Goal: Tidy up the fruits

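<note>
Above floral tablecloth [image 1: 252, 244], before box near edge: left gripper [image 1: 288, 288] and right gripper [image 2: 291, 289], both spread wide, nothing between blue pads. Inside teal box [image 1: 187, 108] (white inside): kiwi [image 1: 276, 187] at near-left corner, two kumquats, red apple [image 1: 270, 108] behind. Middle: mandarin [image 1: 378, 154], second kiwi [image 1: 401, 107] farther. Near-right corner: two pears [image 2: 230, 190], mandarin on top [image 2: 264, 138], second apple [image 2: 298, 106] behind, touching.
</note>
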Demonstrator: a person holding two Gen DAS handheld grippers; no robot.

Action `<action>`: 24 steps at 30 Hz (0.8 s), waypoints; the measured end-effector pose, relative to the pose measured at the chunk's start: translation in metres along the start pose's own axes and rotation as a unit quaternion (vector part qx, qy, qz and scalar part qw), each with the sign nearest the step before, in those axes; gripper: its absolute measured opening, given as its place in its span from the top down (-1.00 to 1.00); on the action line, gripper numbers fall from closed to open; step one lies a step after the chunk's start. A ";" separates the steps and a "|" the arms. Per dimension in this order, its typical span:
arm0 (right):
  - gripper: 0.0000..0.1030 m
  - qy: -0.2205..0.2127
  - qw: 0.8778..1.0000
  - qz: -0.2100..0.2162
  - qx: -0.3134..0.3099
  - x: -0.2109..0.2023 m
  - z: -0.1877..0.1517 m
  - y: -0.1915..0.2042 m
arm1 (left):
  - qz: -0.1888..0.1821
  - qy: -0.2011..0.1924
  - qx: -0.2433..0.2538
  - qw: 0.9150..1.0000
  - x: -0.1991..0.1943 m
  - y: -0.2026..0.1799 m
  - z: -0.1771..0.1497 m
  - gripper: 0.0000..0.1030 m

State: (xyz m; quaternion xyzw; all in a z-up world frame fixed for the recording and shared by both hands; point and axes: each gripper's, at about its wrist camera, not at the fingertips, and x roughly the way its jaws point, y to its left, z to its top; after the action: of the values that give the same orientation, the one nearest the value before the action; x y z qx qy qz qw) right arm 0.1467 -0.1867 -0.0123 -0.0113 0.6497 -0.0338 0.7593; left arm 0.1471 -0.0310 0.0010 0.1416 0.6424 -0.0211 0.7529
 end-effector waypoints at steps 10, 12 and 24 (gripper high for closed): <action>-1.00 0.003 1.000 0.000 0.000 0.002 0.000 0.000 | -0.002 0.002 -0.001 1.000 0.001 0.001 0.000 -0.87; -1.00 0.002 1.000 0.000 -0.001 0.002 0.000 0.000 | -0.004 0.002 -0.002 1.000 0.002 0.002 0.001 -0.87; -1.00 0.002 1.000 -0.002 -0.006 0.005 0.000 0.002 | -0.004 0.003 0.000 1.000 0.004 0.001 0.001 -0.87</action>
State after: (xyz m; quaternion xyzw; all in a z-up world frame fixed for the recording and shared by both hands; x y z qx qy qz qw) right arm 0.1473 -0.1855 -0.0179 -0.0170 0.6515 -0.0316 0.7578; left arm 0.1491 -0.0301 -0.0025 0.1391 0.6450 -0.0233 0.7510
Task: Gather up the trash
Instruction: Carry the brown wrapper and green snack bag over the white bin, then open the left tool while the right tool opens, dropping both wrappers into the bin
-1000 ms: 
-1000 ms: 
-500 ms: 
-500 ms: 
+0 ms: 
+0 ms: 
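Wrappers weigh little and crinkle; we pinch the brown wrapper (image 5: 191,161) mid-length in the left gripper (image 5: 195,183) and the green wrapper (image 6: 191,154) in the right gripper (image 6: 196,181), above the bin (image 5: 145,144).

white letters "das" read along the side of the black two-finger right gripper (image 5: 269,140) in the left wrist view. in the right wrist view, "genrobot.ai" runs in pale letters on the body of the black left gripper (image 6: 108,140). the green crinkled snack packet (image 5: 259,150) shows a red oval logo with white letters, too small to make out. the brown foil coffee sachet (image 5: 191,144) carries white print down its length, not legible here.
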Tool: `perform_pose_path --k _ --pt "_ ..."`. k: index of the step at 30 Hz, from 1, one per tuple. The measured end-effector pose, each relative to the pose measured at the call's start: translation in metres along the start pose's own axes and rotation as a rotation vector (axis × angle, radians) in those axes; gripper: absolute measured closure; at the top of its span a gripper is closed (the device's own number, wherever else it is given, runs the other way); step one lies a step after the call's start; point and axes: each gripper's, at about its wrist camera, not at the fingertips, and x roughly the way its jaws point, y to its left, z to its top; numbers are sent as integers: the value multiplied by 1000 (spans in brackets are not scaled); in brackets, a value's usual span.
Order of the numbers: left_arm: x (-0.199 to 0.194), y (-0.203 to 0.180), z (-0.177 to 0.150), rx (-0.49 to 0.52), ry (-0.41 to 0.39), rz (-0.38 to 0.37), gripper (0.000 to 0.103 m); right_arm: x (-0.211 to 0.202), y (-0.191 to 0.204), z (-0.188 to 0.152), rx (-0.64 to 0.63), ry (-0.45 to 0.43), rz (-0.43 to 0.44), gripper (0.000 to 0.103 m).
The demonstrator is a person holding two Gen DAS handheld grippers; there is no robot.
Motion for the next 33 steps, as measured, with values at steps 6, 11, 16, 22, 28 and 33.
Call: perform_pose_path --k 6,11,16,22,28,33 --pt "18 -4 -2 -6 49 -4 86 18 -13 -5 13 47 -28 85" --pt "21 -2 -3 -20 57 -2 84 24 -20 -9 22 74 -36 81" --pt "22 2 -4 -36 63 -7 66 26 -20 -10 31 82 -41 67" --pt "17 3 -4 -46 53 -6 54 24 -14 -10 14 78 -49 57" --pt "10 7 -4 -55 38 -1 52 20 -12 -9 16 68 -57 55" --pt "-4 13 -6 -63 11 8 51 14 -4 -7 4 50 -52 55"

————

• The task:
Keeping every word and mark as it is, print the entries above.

• Your solution:
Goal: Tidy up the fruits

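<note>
Above floral tablecloth [image 1: 252, 244], before box near edge: left gripper [image 1: 288, 288] and right gripper [image 2: 291, 289], both spread wide, nothing between blue pads. Inside teal box [image 1: 187, 108] (white inside): kiwi [image 1: 276, 187] at near-left corner, two kumquats, red apple [image 1: 270, 108] behind. Middle: mandarin [image 1: 378, 154], second kiwi [image 1: 401, 107] farther. Near-right corner: two pears [image 2: 230, 190], mandarin on top [image 2: 264, 138], second apple [image 2: 298, 106] behind, touching.
</note>
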Demonstrator: a person holding two Gen DAS handheld grippers; no robot.

Action `<action>`: 24 steps at 30 Hz (0.8 s), waypoints; the measured end-effector pose, relative to the pose measured at the chunk's start: translation in metres along the start pose's own axes and rotation as a unit quaternion (vector part qx, qy, qz and scalar part qw), each with the sign nearest the step before, in those axes; gripper: its absolute measured opening, given as its place in its span from the top down (-1.00 to 1.00); on the action line, gripper numbers fall from closed to open; step one lies a step after the chunk's start. A ";" separates the steps and a "|" the arms. Per dimension in this order, its typical span:
arm0 (right):
  - gripper: 0.0000..0.1030 m
  - qy: -0.2205..0.2127
  - qw: 0.8778..1.0000
  - qz: -0.2100..0.2162
  - qx: -0.3134..0.3099
  - x: -0.2109..0.2023 m
  - z: -0.1877..0.1517 m
  - y: -0.1915..0.2042 m
arm1 (left):
  - qz: -0.1888..0.1821
  - qy: -0.2011..0.1924
  - qx: -0.2433..0.2538
  - qw: 0.9150..1.0000
  - x: -0.1991..0.1943 m
  - y: -0.2026..0.1799 m
  - z: -0.1771..0.1497 m
  - gripper: 0.0000..0.1030 m

State: (xyz m; quaternion xyzw; all in a z-up world frame fixed for the recording and shared by both hands; point and axes: each gripper's, at about its wrist camera, not at the fingertips, and x roughly the way its jaws point, y to its left, z to its top; after the action: of the values that give the same orientation, the one nearest the value before the action; x y z qx qy qz qw) right arm 0.1467 -0.1867 -0.0123 -0.0113 0.6497 -0.0338 0.7593; left arm 0.1471 -0.0310 0.0010 0.1416 0.6424 -0.0211 0.7529
 end-effector waypoints at steps 10, 12 and 24 (gripper high for closed): <action>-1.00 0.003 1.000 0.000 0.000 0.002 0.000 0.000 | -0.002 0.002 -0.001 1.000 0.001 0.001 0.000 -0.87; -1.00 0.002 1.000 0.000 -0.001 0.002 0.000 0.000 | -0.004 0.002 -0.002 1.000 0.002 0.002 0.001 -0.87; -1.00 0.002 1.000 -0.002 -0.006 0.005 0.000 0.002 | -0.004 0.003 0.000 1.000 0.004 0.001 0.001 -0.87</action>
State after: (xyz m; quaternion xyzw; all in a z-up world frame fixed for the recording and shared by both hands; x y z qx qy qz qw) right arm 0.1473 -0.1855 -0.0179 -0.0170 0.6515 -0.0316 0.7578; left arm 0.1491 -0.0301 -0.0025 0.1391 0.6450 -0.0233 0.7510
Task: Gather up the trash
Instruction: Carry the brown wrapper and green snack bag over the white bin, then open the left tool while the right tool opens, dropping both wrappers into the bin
-1000 ms: 
-1000 ms: 
-500 ms: 
-500 ms: 
+0 ms: 
+0 ms: 
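Wrappers weigh little and crinkle; we pinch the brown wrapper (image 5: 191,161) mid-length in the left gripper (image 5: 195,183) and the green wrapper (image 6: 191,154) in the right gripper (image 6: 196,181), above the bin (image 5: 145,144).

white letters "das" read along the side of the black two-finger right gripper (image 5: 269,140) in the left wrist view. in the right wrist view, "genrobot.ai" runs in pale letters on the body of the black left gripper (image 6: 108,140). the green crinkled snack packet (image 5: 259,150) shows a red oval logo with white letters, too small to make out. the brown foil coffee sachet (image 5: 191,144) carries white print down its length, not legible here.
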Tool: `perform_pose_path --k _ --pt "_ ..."`. k: index of the step at 30 Hz, from 1, one per tuple. The measured end-effector pose, each relative to the pose measured at the call's start: translation in metres along the start pose's own axes and rotation as a rotation vector (axis × angle, radians) in those axes; gripper: absolute measured closure; at the top of its span a gripper is closed (the device's own number, wherever else it is given, runs the other way); step one lies a step after the call's start; point and axes: each gripper's, at about its wrist camera, not at the fingertips, and x roughly the way its jaws point, y to its left, z to its top; numbers are sent as integers: the value multiplied by 1000 (spans in brackets are not scaled); in brackets, a value's usual span.
Order of the numbers: left_arm: x (-0.199 to 0.194), y (-0.203 to 0.180), z (-0.177 to 0.150), rx (-0.49 to 0.52), ry (-0.41 to 0.39), rz (-0.38 to 0.37), gripper (0.000 to 0.103 m); right_arm: x (-0.211 to 0.202), y (-0.191 to 0.204), z (-0.188 to 0.152), rx (-0.64 to 0.63), ry (-0.45 to 0.43), rz (-0.43 to 0.44), gripper (0.000 to 0.103 m).
The demonstrator is a person holding two Gen DAS handheld grippers; there is no robot.
Motion for the next 33 steps, as measured, with values at steps 6, 11, 16, 22, 28 and 33.
Call: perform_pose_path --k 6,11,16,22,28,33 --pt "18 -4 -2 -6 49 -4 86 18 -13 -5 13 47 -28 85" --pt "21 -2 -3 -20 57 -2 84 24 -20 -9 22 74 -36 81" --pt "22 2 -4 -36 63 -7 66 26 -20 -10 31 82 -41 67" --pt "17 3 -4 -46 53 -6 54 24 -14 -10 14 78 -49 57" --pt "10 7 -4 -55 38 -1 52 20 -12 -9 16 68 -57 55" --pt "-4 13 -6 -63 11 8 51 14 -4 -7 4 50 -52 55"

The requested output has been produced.